La politique de déni suivie par le président de la république Kaïs Saïed, qui consiste à nier l’existence des difficultés auxquelles les citoyens sont confrontés dans leur vie quotidienne ou à en relativiser la portée, ne rassure pas Tunisiens, mais les inquiète davantage.
Par Imed Bahri
Car ce que l’on attend d’un homme qui accapare les pouvoirs législatif et exécutif et qui règne en maître absolu, ce n’est pas de commenter la situation générale dans le pays et de justifier son manque d’action par de vagues menaces qui ne font plus peur à personne. On attend de lui qu’il prenne le taureau des difficultés par les cornes et leur cherche des solutions rapides et efficaces.
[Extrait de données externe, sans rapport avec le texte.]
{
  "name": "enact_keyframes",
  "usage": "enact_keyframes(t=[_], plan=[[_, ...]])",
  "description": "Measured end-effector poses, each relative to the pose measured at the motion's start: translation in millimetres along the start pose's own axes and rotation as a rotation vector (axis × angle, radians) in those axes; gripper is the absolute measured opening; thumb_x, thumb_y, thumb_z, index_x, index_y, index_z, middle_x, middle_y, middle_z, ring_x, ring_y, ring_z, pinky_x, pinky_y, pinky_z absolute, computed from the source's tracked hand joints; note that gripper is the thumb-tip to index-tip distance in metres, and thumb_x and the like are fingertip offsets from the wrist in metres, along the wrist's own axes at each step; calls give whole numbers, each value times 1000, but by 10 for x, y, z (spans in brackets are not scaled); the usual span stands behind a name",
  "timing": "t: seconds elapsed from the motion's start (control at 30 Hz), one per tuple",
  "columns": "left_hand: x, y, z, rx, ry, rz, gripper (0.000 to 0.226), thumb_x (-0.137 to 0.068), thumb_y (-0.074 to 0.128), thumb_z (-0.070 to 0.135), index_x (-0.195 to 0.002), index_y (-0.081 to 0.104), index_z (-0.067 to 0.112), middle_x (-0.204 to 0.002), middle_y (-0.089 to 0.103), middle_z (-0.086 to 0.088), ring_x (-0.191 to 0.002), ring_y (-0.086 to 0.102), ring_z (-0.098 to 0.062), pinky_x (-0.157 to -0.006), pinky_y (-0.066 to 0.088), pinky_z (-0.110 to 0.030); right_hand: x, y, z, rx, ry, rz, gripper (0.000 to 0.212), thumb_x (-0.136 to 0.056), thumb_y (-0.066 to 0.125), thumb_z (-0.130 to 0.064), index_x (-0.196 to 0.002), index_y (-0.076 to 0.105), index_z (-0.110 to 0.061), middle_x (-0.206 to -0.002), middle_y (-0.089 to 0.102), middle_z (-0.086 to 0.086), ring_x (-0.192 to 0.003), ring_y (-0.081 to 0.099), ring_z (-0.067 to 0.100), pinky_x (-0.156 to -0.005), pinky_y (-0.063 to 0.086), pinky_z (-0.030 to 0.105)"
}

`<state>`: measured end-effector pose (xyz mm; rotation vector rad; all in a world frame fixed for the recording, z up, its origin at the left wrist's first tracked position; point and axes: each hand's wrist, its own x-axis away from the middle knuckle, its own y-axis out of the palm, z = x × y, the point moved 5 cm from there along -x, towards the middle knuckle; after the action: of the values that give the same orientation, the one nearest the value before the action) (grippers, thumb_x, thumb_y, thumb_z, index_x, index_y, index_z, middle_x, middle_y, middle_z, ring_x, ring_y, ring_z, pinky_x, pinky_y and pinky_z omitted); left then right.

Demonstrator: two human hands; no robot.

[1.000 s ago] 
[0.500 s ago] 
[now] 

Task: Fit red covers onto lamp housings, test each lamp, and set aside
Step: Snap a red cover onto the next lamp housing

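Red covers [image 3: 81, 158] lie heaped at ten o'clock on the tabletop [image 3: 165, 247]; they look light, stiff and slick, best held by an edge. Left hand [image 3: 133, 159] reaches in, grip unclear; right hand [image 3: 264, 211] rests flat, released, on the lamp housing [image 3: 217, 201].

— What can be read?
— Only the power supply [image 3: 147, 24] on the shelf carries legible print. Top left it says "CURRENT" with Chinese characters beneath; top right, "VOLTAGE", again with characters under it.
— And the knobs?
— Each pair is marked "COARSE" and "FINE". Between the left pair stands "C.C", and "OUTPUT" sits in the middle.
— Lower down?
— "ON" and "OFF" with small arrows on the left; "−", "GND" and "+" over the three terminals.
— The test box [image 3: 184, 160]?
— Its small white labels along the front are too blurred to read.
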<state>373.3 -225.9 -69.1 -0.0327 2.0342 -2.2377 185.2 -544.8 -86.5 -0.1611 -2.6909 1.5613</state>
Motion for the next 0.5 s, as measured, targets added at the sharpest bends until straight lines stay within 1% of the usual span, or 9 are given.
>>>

Ceci est loin d’être le cas aujourd’hui avec un président qui ne reçoit pas les ministres pour s’informer sur les problèmes auxquels ils sont confrontés au quotidien, notamment l’état lamentable des finances publiques qui réduit leur marge de manœuvre, et chercher avec eux les moyens de colmater les brèches et de mettre en œuvre des solutions à moyen et long termes, mais pour leur faire la leçon sur ce qu’ils savent sans doute mieux que lui, tout en partant dans des considérations complètement décalées sur la corruption, la spéculation et les complots contre l’Etat, dont on attend toujours, depuis trois ans, les preuves tangibles et irrévocables.
Les manquements de l’Etat
En se rendant, hier, mardi 6 décembre 2022, dans les locaux des laboratoires Saiph, au sud de Tunis, alors que les pharmaciens grossistes répartiteurs étaient en grève depuis la veille et que les pharmaciens d’officine faisaient part de leur crainte face à une rupture annoncée de leurs stocks de médicaments, le président Saïed a trouvé le moyen de faire une déclaration pour le moins surprenante. «La Tunisie dispose de tous les atouts nécessaires pour répondre à ses besoins en médicaments», a-t-il dit, tout en affirmant aux responsables de l’unité pharmaceutique visitée la nécessité de constituer des stocks stratégiques en prévision de toute urgence, comme si cela faisait partie de leurs tâches et non des missions de l’Etat, qui gère lui-même directement le secteur des médicaments à travers la Pharmacie centrale de Tunisie.
Faut-il rappeler, dans ce contexte, que cette entreprise publique souffre de graves difficultés financières, en raison des dettes qu’elle a cumulées chez nombre de ses grands clients institutionnels, notamment la Caisse nationale d’assurance maladie et les hôpitaux publics, tous logés à la même enseigne que l’Etat dont ils dépendent.
De tout cela, le président de la république ne veut pas entendre parler, car même s’il n’est pas responsable de cette situation catastrophique qu’il a héritée en 2019, il n’a rien fait au cours des trois dernières années pour tenter de la redresser.
Peut-être aussi qu’à force de ne pas écouter les autres, il s’est trouvé complètement désarmé et impuissant face à l’ampleur des enjeux et des défis. D’où sa fuite en avant dans le déni et la recherche de boucs émissaires pour leur faire porter le chapeau de ses propres carences.
Un aveu d’impuissance
«La crise à laquelle est confronté le secteur de la distribution des médicaments est en train d’être résolue», a cru pouvoir déclarer le président Saïed, tout en rappelant «la nécessité de conjuguer tous les efforts, surtout en ce moment pour faire face aux difficultés et aux défis», dans ce qui s’apparente à un aveu d’impuissance de l’Etat et à un appel à la responsabilité collective.
Ce n’est pas par ce genre de vœux pieux et d’inchallahs que l’on va régler les graves problèmes auxquels les Tunisiens font aujourd’hui face, mais par des réformes structurelles dont la mise en œuvre a trop tardé et, surtout, par une révision sérieuse du rôle même de l’Etat dans une économie en panne. Lequel Etat, à trop vouloir tout accaparer et tout contrôler, sans y mettre l’efficacité et la diligence requises, est en train de tout bloquer dans le pays. Et cela est valable pour tous les secteurs et toutes les filières où l’Etat joue aujourd’hui un rôle inhibiteur et perturbateur : le lait, la viande, le sucre, le café, les engrais, les médicaments, etc.